Les autres investissements, programmés et qui ne sont pas détaillés dans le PLF, concernent l’accompagnement des différentes stratégies sectorielles déjà lancées dans l’industrie, l’agriculture, le tourisme, l’artisanat, la pêche, le commerce, mais aussi pour financer l’ambitieuse stratégie énergétique du royaume. Sur ce dernier point, la présentation du PLF précise qu’il s’agira en 2022 de produire en énergie renouvelable 770 MW de plus. Un objectif qui sera atteint par la mise en exploitation du parc éolien de Taza (87 MW pour 1,4 milliard), celui de Boujdour (300 MW pour 3,9 milliards) ainsi que le parc de Al Koudia Al Baida à Tétouan.  (120 MW)

Établissements publics : voici les locomotives de l’investissement en 2022

L’ensemble de ces investissements sera porté, soit directement par le budget général de l’Etat, soit de manière indirecte, à travers, les établissements et entreprises publiques qui totalisent un budget d’investissement de 92 milliards de dirhams.

Par compartiment, ce sont les secteurs de « l’Energie, mines, eau et environnement » ainsi que celui des « Infrastructures & Transports » qui se taillent la part du lion, dans cette enveloppe totale. Les deux secteurs mobiliseront respectivement 34,2 et 17,4 milliards de dirhams d’investissements en 2022.

Dans le premier secteur, l’effet OCP et ONEE est très visible. Les deux établissements prévoyant d’investir 17 et 11 milliards de dirhams respectivement.

Quand au second secteur, celui des infrastructures et des Transports,  ce sont des entreprises comme l’ONCF (2,9 MMDH), Casa Transport (2,7 MMDH), Autoroutes du Maroc (2 MMDH), la société Nador West Med (2,6 MMDH) ou encore l’ONDA (1,5 MMDH) qui seront à l’œuvre sur le terrain.

Le secteur de «l’Habitat et de l’aménagement du territoire » vient en troisième position, avec un budget total de 13,4 milliards de dirhams.
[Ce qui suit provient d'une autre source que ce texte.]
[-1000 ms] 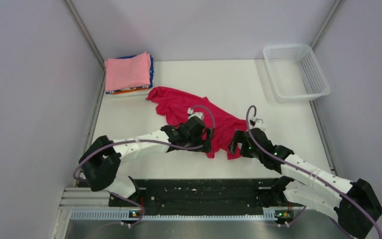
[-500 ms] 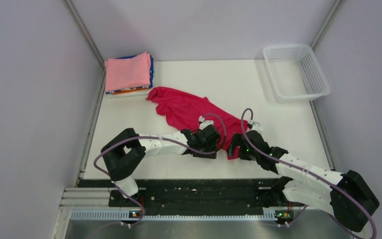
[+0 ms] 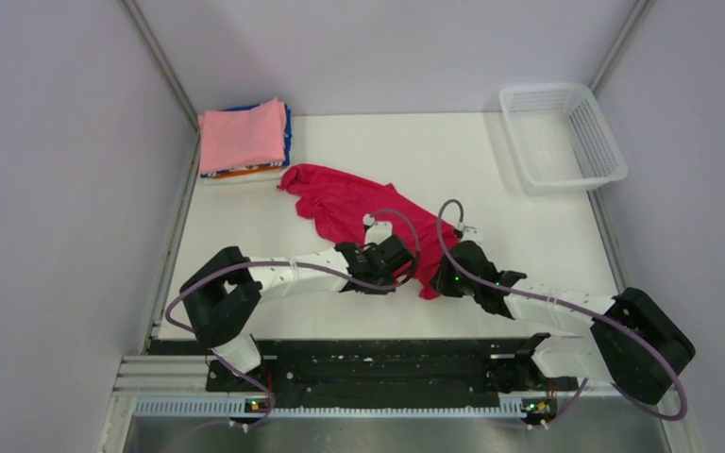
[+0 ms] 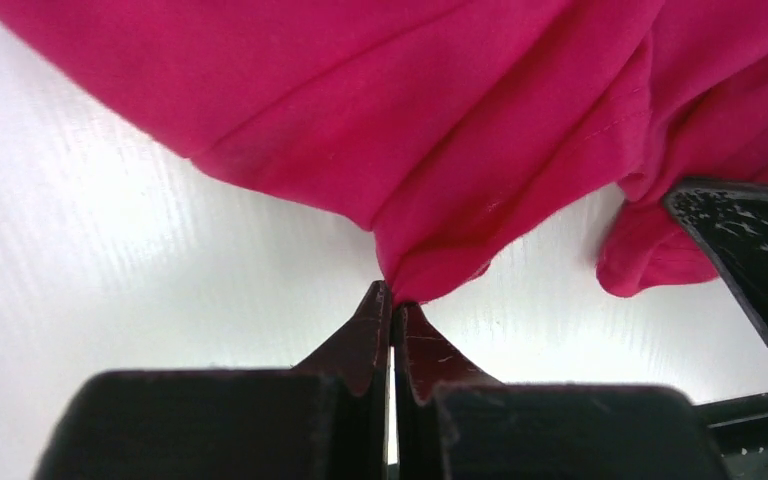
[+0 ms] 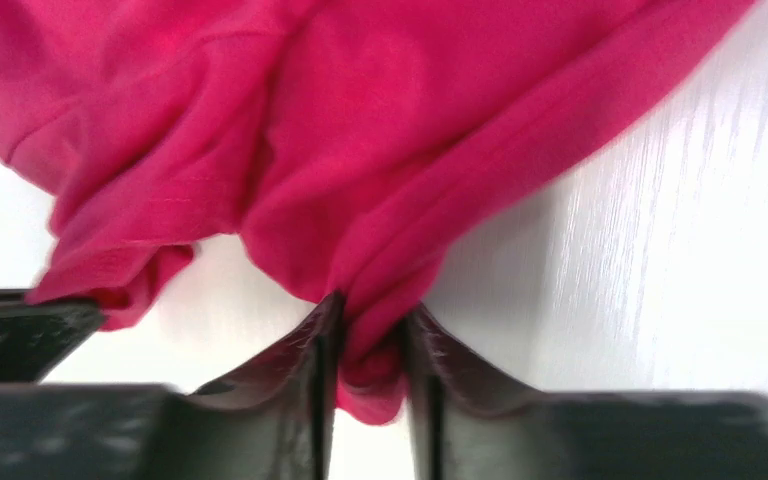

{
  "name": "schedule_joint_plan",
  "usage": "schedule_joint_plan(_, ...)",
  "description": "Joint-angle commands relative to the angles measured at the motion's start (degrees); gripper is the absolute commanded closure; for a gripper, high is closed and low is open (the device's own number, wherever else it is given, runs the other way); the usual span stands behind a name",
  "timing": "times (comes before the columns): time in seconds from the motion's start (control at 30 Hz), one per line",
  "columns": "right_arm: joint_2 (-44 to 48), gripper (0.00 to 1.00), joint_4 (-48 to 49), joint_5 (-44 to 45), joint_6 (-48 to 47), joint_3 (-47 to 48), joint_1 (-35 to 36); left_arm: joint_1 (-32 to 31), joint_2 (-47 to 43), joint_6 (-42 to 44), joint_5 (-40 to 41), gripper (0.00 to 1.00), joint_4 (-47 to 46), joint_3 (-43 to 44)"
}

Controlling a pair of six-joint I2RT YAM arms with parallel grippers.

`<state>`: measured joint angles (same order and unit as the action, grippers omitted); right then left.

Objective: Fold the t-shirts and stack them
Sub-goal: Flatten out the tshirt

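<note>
A crimson-red t-shirt (image 3: 349,203) lies crumpled and unfolded mid-table, running from back left to front centre. My left gripper (image 3: 406,267) is at its near edge, shut, pinching a fold of red cloth (image 4: 410,120) at its tips (image 4: 393,300). Right beside it, my right gripper (image 3: 439,274) has closed on a thicker bunch of the same shirt (image 5: 360,130), and the cloth fills the gap between its fingers (image 5: 370,325). A stack of folded t-shirts (image 3: 244,137), light pink on top with blue, orange and white below, sits at the back left corner.
A white mesh basket (image 3: 574,182) stands at the back right. Grey walls close in the white table (image 3: 491,189) on both sides. The two grippers sit a few centimetres apart; the right one's finger (image 4: 750,250) shows in the left wrist view.
Both arms have drawn together at the red shirt's near end. Both grippers were open and have closed on the cloth, the left one tight, the right one on a bunch.
</note>
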<state>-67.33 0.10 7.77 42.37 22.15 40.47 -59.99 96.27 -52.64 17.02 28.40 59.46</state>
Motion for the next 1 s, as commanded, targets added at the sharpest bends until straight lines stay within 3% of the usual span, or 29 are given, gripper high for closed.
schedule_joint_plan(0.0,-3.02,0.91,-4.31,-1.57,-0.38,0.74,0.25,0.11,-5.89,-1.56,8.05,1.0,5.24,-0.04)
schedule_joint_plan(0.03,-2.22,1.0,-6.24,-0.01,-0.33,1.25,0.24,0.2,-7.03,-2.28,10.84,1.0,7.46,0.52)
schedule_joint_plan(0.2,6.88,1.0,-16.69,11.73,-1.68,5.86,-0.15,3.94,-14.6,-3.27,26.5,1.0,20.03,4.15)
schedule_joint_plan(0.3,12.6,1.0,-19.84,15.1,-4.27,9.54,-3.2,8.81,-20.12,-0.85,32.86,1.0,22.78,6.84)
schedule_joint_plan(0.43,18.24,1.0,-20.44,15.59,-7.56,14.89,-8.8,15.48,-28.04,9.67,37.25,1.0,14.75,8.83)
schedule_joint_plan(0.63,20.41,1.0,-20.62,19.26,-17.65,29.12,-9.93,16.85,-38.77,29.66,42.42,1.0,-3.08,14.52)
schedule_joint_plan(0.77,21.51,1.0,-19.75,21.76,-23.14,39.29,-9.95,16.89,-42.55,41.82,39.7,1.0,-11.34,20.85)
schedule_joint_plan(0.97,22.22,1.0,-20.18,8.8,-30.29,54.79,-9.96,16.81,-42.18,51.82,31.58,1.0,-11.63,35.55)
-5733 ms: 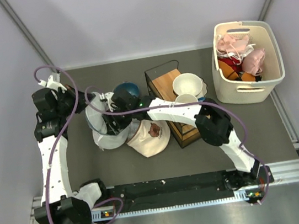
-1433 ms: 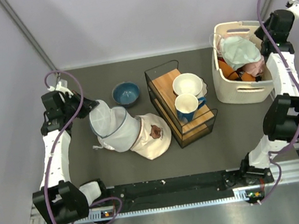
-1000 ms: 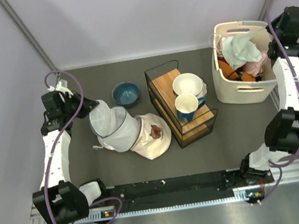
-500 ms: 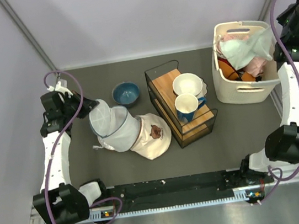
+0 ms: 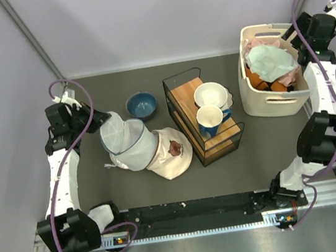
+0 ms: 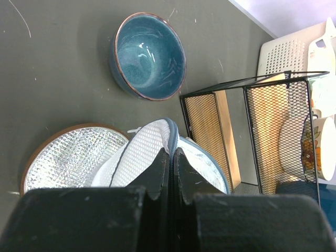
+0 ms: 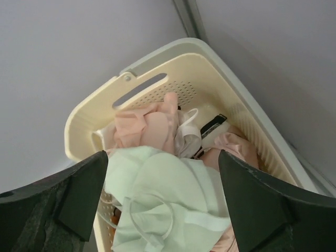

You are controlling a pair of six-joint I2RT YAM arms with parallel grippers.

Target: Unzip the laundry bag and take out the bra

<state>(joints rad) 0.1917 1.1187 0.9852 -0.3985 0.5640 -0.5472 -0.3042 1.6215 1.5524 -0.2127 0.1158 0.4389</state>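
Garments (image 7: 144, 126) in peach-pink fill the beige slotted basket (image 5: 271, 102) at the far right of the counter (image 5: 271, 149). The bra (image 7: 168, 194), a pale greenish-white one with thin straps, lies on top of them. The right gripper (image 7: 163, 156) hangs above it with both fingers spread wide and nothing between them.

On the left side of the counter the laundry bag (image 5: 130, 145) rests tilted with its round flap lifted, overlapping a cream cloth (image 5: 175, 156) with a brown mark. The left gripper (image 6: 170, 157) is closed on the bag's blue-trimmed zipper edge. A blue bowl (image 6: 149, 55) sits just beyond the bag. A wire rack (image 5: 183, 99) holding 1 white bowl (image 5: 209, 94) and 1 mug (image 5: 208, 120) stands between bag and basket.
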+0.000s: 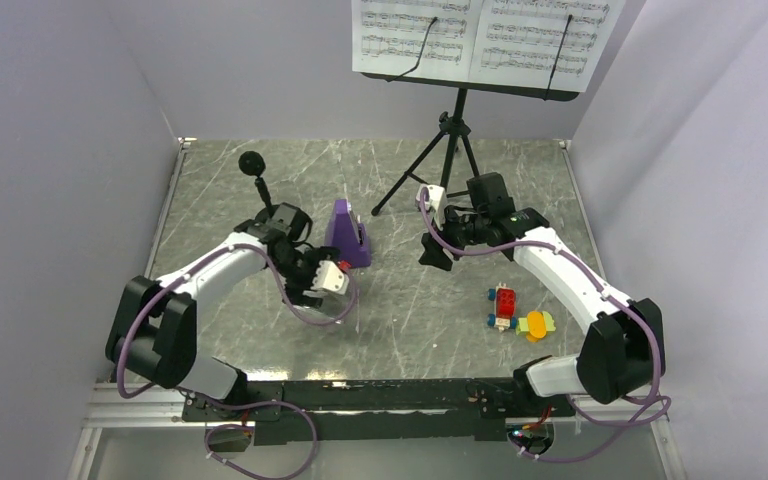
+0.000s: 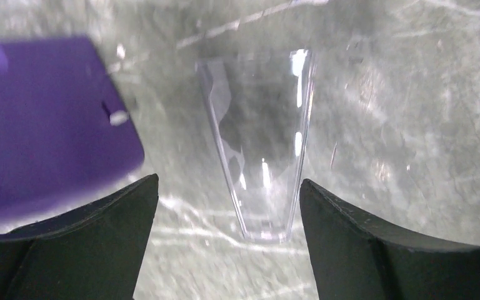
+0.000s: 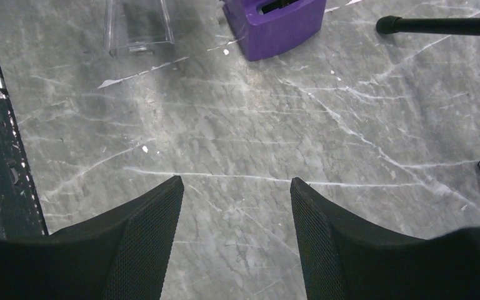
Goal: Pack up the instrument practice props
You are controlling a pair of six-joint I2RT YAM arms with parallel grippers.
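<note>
The black tripod music stand (image 1: 455, 130) stands at the back and holds white sheet-music pages (image 1: 485, 35). The purple metronome (image 1: 345, 235) stands mid-table; it also shows in the left wrist view (image 2: 44, 125) and the right wrist view (image 3: 275, 22). The small black ball-topped microphone stand (image 1: 257, 175) is at the back left. My left gripper (image 1: 315, 290) is open, just right of the metronome; its jaws (image 2: 228, 194) stand apart over a clear wedge-shaped plastic cover (image 2: 259, 144) lying on the table. My right gripper (image 1: 438, 255) is open and empty over bare table (image 3: 236, 187).
Red, yellow and green toy blocks (image 1: 505, 305) lie at the right front. A tripod leg (image 3: 437, 25) reaches toward the right gripper. The clear cover also shows in the right wrist view (image 3: 137, 25). Grey walls close in the table on three sides.
</note>
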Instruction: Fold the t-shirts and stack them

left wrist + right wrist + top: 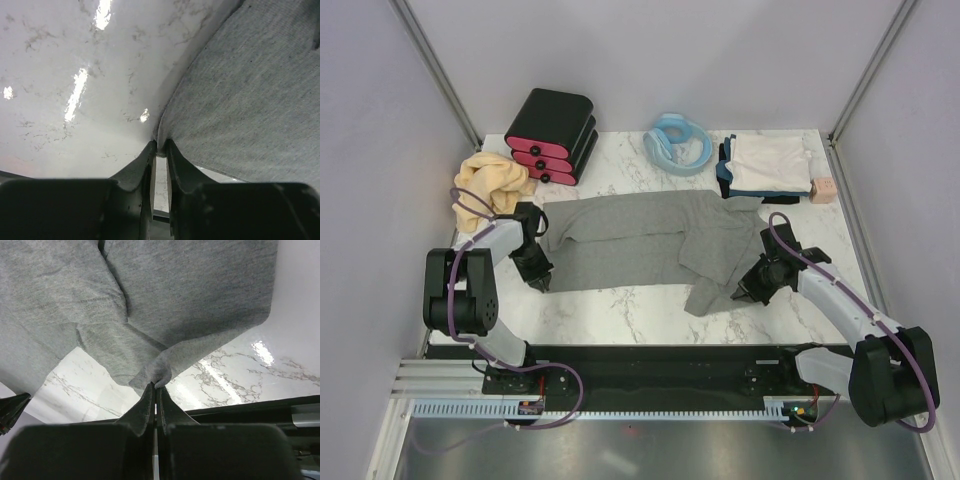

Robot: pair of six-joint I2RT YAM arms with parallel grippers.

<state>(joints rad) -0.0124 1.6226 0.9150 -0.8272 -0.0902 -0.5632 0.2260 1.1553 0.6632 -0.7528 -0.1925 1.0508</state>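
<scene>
Closest to the lens in each wrist view are the dark fingers themselves: the left claw (161, 146) has its tips nearly together with the edge of the heather-grey t-shirt (620, 245) caught between them, and the right claw (156, 386) is pressed fully together on a bunched corner of the same shirt. Seen from above, that shirt lies spread across the middle of the marble counter (620, 305) with its long axis running left to right, so it sits between the two arms. The left claw grips its near-left corner and the right claw its near-right side, where the cloth is rumpled and doubled over itself and one flap trails toward the near edge. From both claws the body of the shirt extends away toward the far side, so a fold probably means carrying the near edge up and over in that direction with both arms together; neither arm is notably nearer, since each has its own end. A tan-yellow t-shirt (492, 182) lies crumpled at the far left, just beside the grey one, and a folded stack (767, 165), whitish on top of dark ones, sits at the far right. No brand, label or writing can be read on anything.
</scene>
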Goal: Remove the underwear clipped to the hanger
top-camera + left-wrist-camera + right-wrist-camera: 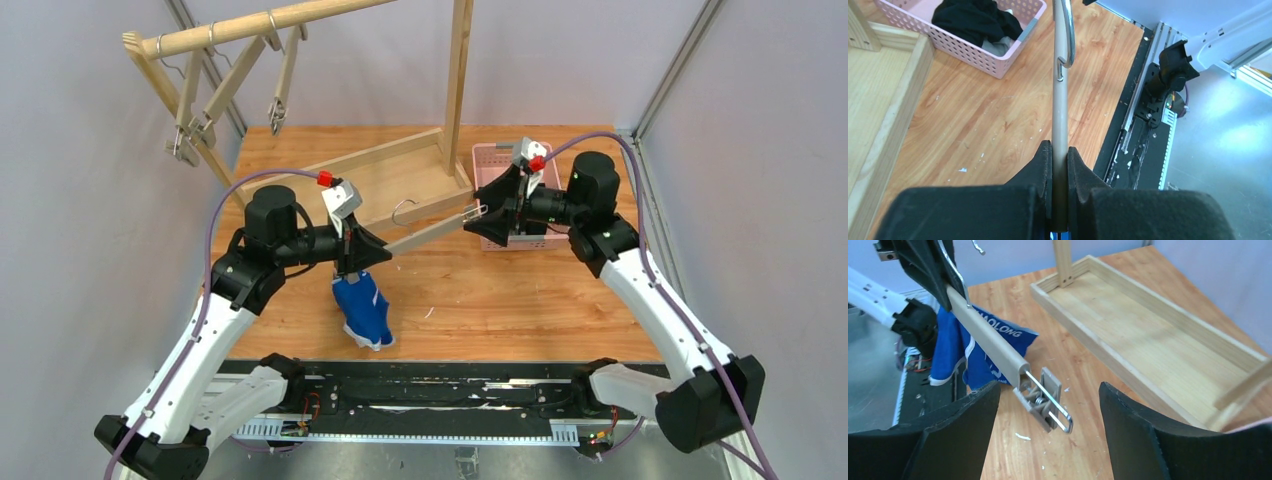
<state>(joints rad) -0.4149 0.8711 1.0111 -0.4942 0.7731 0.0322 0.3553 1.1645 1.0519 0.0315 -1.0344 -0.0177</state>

Un secteur où une entreprise comme Al Omarne investira pas moins de 4,5 milliards de dirhams, suivis des agences de développement social (3,1 MMDH) et de Rabat Aménagement (2,6 MMDH).

Les secteurs « sociaux, de la santé, de l’éducation et la formation » auront droit, à une enveloppe d’investissement de 11,1 milliards de dirhams. Des investissements qui seront réalisés, essentiellement, par les Académies régionales de l’éducation (5,7 MMDH), l’OFPPT (1,8 MMDH) et les Universités (1,7 MMDH). Tandis que les CHU se contenteront d’un budget de 651 millions de dirhams.

Viennent, ensuite, le secteur financier pour 8,4 milliards d’investissements, dont 6,5 milliards seront portés par la CDG ; le secteur de l’agriculture & pêche (4,7 MMDH), le Tourisme & Artisanat (1,2 MMDH).

Le Fonds Hassan II sera doté, quant à lui, d’un budget d’investissement de 2,9 milliards, dont le détails n’a pas été communiqué dans les documents relatifs au PLF.

Mais cet effort de 92 milliards qui sera consenti en 2022 sera exceptionnel, comme le montre bien le PLF, puisque le budget d’investissement des établissements publics baissera dès 2023 à 83,7 milliards pour atteindre 73,9 milliards en 2024.